Having recently studied bootstrap, I came up with a conceptual question that still puzzles me:
You have a population, and you want to know a population attribute, i.e. $\theta=g(P)$, where I use $P$ to represent population. This $\theta$ could be population mean for example. Usually you can't get all the data from the population. So you draw a sample $X$ of size $N$ from the population. Let's assume you have i.i.d. sample for simplicity. Then you obtain your estimator $\hat{\theta}=g(X)$. You want to use $\hat{\theta}$ to make inferences about $\theta$, so you would like to know the variability of $\hat{\theta}$.
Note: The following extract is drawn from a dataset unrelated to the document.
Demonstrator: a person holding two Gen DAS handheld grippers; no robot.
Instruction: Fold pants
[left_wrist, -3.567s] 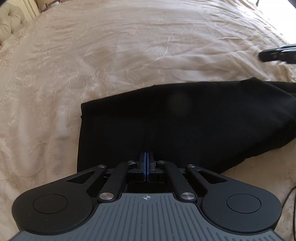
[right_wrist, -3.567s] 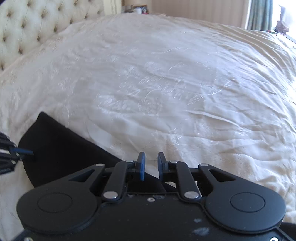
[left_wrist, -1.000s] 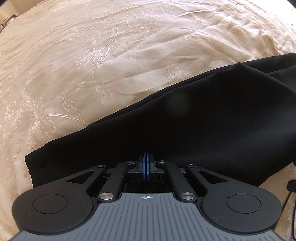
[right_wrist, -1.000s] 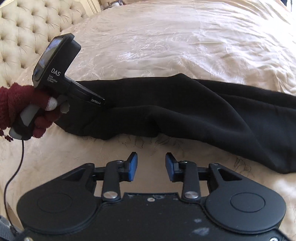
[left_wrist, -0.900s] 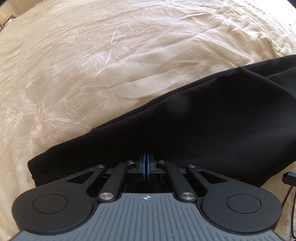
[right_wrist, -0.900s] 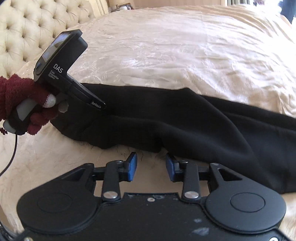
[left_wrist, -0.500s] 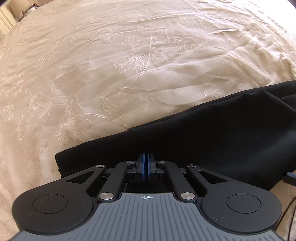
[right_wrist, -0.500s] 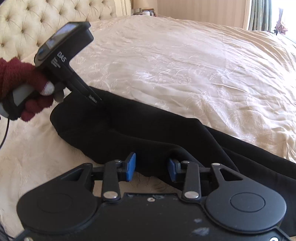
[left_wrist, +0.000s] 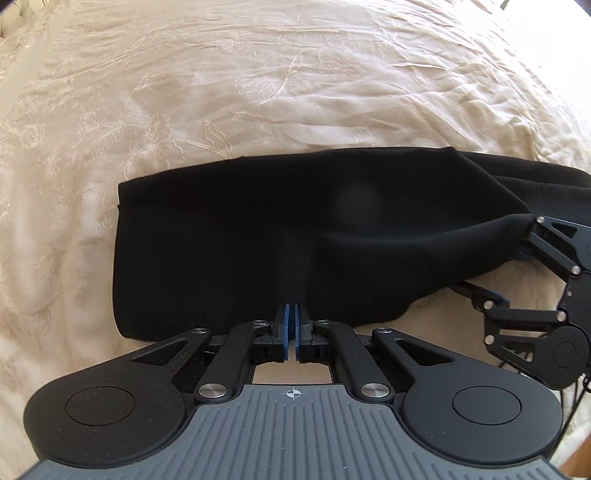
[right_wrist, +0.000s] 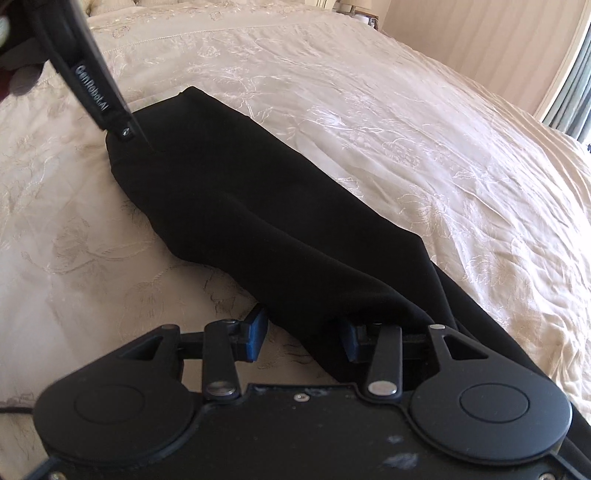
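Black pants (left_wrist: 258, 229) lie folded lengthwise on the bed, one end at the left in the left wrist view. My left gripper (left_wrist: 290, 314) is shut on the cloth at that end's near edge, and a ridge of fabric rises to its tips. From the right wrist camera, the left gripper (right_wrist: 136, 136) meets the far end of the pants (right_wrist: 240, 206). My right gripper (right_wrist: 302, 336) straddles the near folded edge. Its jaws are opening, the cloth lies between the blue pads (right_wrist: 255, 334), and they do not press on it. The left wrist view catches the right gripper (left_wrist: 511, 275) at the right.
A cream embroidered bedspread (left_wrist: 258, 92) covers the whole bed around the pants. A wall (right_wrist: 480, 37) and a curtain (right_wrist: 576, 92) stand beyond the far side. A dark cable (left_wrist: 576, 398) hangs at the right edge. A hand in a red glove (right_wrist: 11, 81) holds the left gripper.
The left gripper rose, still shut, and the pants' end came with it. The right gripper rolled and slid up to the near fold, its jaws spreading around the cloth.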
First, there is a true sampling distribution of $\hat{\theta}$. Conceptually, you could draw many samples (each of them has size $N$) from the population. Each time you will have a realization of $\hat{\theta}=g(X)$ since each time you will have a different sample. Then in the end, you will be able to recover the true distribution of $\hat{\theta}$. Ok, this at least is the conceptual benchmark for estimation of the distribution of $\hat{\theta}$. Let me restate it: the ultimate goal is to use various method to estimate or approximate the true distribution of $\hat{\theta}$.
Now, here comes the question. Usually, you only have one sample $X$ that contains $N$ data points. Then you resample from this sample many times, and you will come up with a bootstrap distribution of $\hat{\theta}$. My question is: how close is this bootstrap distribution to the true sampling distribution of $\hat{\theta}$? Is there a way to quantify it?